Dedicated in 1965, The Church of the Holy Family was designed by architect George J. Sole to reflect the contemporary, post-Vatican II Church: devotional in feeling, adapted to the requirements of the restored liturgy, and harmonious with the monumental constructions that characterize the buildings in its United Nations neighborhood.
The art and design of the church reflect a spirit of ecumenism and multi-nationalism. As you enter, you are greeted by the loving, open arms of the Risen Christ above the altar. Like the figures on the two side altars, and the statue of the Virgin in St. Mary's Garden, the sculpture is a product of the studio of Nagni and was cast in Pietrasanta, Italy.
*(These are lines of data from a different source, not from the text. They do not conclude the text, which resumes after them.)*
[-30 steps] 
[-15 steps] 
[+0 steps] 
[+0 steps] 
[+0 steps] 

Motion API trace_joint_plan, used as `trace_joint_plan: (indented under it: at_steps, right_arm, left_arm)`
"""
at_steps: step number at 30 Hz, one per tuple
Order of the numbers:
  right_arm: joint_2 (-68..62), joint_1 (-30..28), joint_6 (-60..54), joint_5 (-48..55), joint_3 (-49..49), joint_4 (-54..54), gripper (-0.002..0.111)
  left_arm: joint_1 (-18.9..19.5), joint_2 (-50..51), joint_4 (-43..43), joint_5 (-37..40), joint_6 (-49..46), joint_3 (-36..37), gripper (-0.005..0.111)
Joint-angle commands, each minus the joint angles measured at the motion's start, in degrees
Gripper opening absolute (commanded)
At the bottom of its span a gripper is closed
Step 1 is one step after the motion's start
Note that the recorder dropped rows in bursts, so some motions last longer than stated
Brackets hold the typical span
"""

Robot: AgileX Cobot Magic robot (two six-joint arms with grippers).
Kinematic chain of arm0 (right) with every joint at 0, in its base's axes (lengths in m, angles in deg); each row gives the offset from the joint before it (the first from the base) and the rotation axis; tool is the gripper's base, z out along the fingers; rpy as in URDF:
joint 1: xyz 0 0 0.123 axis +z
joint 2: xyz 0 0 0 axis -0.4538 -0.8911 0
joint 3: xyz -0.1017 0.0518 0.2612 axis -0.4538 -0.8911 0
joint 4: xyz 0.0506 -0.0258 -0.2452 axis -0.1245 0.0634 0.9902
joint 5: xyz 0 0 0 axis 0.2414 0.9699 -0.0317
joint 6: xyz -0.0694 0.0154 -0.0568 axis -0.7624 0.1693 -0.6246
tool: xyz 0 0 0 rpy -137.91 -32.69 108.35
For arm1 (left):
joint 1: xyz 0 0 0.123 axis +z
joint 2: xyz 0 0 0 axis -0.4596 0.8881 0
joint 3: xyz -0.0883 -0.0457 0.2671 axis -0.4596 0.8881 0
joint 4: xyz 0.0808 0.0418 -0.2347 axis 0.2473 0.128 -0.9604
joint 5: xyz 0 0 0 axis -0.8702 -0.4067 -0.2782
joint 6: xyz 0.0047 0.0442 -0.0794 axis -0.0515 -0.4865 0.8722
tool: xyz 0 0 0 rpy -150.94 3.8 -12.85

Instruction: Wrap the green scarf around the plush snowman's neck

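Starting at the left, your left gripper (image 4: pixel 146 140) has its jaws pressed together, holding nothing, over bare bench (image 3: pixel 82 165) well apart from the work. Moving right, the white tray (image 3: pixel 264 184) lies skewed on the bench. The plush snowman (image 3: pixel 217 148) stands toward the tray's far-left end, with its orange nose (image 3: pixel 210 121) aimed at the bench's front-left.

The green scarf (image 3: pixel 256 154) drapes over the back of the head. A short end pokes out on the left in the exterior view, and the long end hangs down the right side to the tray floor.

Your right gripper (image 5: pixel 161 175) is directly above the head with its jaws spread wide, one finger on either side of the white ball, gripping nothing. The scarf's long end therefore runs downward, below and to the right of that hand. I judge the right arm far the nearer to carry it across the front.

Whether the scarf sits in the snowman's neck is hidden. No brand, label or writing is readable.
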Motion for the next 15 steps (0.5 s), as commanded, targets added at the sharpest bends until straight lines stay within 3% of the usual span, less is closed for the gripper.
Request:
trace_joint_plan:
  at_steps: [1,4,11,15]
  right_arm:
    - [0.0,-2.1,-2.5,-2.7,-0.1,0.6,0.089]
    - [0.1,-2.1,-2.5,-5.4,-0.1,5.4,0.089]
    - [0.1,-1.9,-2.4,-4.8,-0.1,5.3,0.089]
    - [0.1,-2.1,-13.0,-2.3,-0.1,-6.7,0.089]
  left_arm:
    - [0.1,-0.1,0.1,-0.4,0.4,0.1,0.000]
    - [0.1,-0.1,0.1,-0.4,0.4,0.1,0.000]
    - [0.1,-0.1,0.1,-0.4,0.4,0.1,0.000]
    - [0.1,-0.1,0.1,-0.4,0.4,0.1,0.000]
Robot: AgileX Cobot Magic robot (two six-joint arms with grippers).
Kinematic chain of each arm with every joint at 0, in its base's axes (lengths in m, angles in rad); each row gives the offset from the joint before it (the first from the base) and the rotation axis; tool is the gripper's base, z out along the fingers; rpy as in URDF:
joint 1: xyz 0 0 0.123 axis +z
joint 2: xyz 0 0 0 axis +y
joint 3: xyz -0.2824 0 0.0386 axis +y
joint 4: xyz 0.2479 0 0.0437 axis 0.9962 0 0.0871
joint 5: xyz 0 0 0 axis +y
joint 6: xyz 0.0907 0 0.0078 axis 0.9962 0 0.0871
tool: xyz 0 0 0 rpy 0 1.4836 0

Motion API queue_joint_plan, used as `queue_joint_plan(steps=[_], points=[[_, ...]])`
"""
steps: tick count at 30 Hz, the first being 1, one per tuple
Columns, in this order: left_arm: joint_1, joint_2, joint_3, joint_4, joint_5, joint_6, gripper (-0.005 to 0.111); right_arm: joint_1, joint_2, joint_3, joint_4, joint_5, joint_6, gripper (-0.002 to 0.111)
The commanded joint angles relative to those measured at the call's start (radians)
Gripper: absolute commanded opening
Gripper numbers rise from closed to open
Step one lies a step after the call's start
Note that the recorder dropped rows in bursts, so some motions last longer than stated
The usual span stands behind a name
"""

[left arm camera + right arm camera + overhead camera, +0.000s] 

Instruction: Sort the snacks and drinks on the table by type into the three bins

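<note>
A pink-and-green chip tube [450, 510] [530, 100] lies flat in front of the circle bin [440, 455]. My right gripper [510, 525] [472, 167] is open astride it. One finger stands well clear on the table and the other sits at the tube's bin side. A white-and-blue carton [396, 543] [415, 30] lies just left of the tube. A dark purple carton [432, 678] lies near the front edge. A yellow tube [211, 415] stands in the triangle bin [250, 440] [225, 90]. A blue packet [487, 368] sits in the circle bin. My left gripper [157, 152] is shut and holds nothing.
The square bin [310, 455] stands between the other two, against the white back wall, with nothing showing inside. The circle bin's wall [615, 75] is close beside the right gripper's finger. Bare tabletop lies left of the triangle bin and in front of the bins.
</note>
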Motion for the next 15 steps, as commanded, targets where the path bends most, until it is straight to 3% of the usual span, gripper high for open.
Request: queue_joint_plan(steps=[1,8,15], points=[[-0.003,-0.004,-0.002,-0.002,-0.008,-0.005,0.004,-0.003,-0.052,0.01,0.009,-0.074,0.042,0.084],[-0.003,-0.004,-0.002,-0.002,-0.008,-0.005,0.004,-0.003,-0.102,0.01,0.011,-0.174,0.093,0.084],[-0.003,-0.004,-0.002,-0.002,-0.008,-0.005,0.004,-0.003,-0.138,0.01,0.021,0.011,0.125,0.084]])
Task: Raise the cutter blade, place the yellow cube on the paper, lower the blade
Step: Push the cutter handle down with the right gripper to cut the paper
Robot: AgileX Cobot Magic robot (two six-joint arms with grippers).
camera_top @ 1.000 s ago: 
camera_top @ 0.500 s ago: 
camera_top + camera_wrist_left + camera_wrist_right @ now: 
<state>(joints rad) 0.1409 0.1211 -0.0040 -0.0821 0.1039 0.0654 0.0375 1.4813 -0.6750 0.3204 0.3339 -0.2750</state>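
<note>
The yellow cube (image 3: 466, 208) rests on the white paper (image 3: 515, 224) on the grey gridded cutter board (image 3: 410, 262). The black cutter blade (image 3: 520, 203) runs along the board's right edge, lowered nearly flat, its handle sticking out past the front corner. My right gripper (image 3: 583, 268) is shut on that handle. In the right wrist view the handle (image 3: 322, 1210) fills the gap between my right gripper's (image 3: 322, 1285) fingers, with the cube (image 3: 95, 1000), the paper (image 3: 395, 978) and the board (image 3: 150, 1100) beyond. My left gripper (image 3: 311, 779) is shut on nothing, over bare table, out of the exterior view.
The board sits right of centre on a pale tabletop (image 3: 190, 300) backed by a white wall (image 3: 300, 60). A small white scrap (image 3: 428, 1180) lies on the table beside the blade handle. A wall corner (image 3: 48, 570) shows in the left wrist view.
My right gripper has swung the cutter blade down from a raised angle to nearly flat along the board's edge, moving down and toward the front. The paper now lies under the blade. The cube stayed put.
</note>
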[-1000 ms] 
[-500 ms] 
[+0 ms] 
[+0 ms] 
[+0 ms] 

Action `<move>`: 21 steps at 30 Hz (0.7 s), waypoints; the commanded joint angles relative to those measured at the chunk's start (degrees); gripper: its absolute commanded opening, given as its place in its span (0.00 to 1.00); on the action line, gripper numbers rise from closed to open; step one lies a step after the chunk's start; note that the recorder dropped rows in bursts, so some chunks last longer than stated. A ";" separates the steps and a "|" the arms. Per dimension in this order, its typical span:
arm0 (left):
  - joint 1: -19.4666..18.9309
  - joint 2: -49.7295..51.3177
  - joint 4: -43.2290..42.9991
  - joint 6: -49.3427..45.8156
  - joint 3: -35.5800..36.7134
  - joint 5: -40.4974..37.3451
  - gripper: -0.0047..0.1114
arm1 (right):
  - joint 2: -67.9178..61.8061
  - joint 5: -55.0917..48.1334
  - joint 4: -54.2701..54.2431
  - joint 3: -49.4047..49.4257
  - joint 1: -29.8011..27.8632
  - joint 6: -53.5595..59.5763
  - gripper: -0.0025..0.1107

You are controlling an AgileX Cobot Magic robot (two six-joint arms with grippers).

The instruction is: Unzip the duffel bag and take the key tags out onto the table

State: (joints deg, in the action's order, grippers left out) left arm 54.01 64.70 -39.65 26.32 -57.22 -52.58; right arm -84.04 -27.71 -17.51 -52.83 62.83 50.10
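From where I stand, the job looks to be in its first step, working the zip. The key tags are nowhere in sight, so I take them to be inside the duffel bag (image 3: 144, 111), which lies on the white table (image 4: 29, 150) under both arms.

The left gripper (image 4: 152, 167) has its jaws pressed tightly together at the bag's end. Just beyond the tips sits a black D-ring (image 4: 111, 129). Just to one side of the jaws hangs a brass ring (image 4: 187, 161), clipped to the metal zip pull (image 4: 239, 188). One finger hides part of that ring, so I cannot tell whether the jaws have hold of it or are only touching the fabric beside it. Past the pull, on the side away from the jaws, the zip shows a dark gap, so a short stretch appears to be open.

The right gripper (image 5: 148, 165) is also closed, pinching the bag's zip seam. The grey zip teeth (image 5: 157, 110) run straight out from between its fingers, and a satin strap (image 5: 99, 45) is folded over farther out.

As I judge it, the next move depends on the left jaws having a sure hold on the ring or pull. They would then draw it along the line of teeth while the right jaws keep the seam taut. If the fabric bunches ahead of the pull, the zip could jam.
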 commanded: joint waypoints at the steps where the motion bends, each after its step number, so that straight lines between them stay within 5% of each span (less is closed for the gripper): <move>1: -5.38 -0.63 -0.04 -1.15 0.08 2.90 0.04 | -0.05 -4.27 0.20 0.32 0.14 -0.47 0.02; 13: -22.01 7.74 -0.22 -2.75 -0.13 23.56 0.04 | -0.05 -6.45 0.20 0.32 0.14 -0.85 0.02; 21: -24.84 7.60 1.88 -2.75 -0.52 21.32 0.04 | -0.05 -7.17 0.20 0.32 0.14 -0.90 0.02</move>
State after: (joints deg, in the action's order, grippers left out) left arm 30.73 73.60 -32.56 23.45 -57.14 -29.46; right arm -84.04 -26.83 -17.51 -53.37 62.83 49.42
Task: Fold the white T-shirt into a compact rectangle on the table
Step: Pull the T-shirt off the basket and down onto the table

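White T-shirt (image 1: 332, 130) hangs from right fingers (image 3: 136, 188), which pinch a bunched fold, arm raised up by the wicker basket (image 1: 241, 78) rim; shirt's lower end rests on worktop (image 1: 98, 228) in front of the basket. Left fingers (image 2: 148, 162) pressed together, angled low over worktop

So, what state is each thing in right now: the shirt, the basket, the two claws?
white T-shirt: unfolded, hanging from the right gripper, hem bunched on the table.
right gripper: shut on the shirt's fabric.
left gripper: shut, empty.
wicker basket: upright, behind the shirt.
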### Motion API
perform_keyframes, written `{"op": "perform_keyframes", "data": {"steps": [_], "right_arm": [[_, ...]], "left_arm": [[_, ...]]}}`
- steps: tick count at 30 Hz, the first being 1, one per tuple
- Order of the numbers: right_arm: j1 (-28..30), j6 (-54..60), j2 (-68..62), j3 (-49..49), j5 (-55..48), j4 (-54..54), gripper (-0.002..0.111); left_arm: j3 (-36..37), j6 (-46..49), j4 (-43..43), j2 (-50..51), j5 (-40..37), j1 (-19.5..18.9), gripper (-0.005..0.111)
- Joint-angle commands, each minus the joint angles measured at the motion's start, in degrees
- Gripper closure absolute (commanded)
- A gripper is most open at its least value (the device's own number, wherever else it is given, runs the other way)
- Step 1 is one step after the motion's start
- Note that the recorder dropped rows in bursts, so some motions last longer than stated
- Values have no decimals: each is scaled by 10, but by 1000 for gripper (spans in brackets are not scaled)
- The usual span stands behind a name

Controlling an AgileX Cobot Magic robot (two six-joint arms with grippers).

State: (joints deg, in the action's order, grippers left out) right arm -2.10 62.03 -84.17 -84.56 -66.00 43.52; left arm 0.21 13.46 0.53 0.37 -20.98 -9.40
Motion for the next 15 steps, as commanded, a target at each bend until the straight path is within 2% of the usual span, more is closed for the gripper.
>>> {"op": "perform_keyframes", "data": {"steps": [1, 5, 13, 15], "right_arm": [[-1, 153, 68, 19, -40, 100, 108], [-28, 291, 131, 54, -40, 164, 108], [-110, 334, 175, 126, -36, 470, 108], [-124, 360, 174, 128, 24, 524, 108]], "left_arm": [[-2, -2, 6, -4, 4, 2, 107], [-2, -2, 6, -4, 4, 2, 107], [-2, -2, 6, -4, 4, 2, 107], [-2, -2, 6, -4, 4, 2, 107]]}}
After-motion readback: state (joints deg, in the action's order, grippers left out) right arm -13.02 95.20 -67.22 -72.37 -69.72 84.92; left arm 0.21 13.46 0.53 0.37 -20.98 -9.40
The altar is fashioned of Canadian black granite quarried near the Arctic Circle. The baptismal font along the west wall is carved from Brazilian black granite. In the baptistry is a bronze statue of Saint John the Baptist by American artist Frederick Shrady.
A chalice of gold, ivory, and stone was given to the church by Pope Paul VI, and is housed near the altar of Saint Joseph. The altar itself is a gift of the Italian government and bears the inscription: “In memory of the Italians Who Gave Their Lives in the Congo for the Ideals of Peace of the United Nations.”
On the left side of the main altar, the altar of reservation is set against the background of a large cast aluminum Byzantine icon of Our Lady of Peace. Its Eastern Church style and subject matter reflect the themes of universality and peace expressed in other art in the church. The dome over the Tabernacle is a replica of the dome that covers the Basilica of the Annunciation in Nazareth - the birthplace of the Holy Family of Jesus, Mary, and Joseph.
The three ceramic tableaux on the west wall depict the Holy Family in flight to Egypt, during a time when they were refugees. The stained glass windows on the same wall show the various national and racial groups who were refugees as a result of World War II, and repeat the word “hope” in all the refugees' languages, as well as in Latin. The windows and ceramics, and the Stations of the Cross on the east wall, are the work of Jordi Bonet, a Catalan based in Montréal.
The original vestments used at Holy Family were designed by graphic designer Peter M. Siepmann and hand loomed in Waltrop, Westphalia, Germany, by Nini Kaufhold.